## Required work
The copy you give must match the listing below exactly and contain no pictures.

*** Block opens ***

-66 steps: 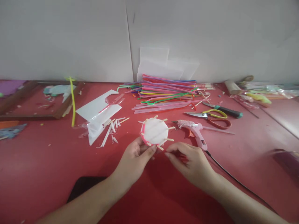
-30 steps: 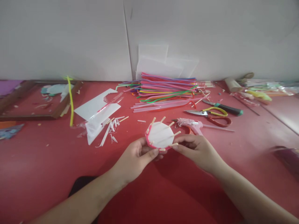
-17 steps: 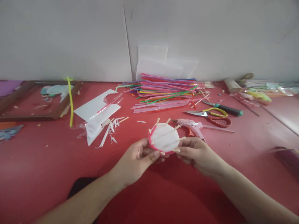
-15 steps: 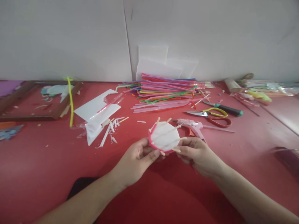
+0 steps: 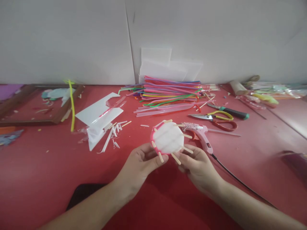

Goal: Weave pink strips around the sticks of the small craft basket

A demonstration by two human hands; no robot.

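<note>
A white foam disc [image 5: 168, 140] rimmed with a pink strip and ringed with short wooden sticks is held just above the red table [image 5: 48, 179]. My left hand [image 5: 141, 166] pinches its lower left edge. My right hand [image 5: 195, 167] grips its lower right edge, fingers closed by a stick that points down. The disc's flat face is tilted toward me.
A pink glue gun [image 5: 200, 135] with a black cord lies right of the disc. Behind it are scissors [image 5: 216, 119], a green-handled cutter [image 5: 230, 111] and a pile of coloured straws [image 5: 170, 94]. White foam scraps [image 5: 100, 118] lie to the left, a wooden frame [image 5: 31, 105] at far left.
Both hands have turned the disc and drawn it slightly left and nearer; my right hand has shifted from its right side to beneath its lower right edge.
</note>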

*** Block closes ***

## Solution to this task
-66 steps: 
-30 steps: 
-17 steps: 
-15 steps: 
+0 steps: 

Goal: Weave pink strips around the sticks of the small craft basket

A demonstration by two human hands; no robot.

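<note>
A white foam disc [image 5: 168, 140] rimmed with a pink strip and ringed with short wooden sticks is held just above the red table [image 5: 48, 179]. My left hand [image 5: 141, 166] pinches its lower left edge. My right hand [image 5: 195, 167] grips its lower right edge, fingers closed by a stick that points down. The disc's flat face is tilted toward me.
A pink glue gun [image 5: 200, 135] with a black cord lies right of the disc. Behind it are scissors [image 5: 216, 119], a green-handled cutter [image 5: 230, 111] and a pile of coloured straws [image 5: 170, 94]. White foam scraps [image 5: 100, 118] lie to the left, a wooden frame [image 5: 31, 105] at far left.
Both hands have turned the disc and drawn it slightly left and nearer; my right hand has shifted from its right side to beneath its lower right edge.
</note>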

Output is complete for this exercise.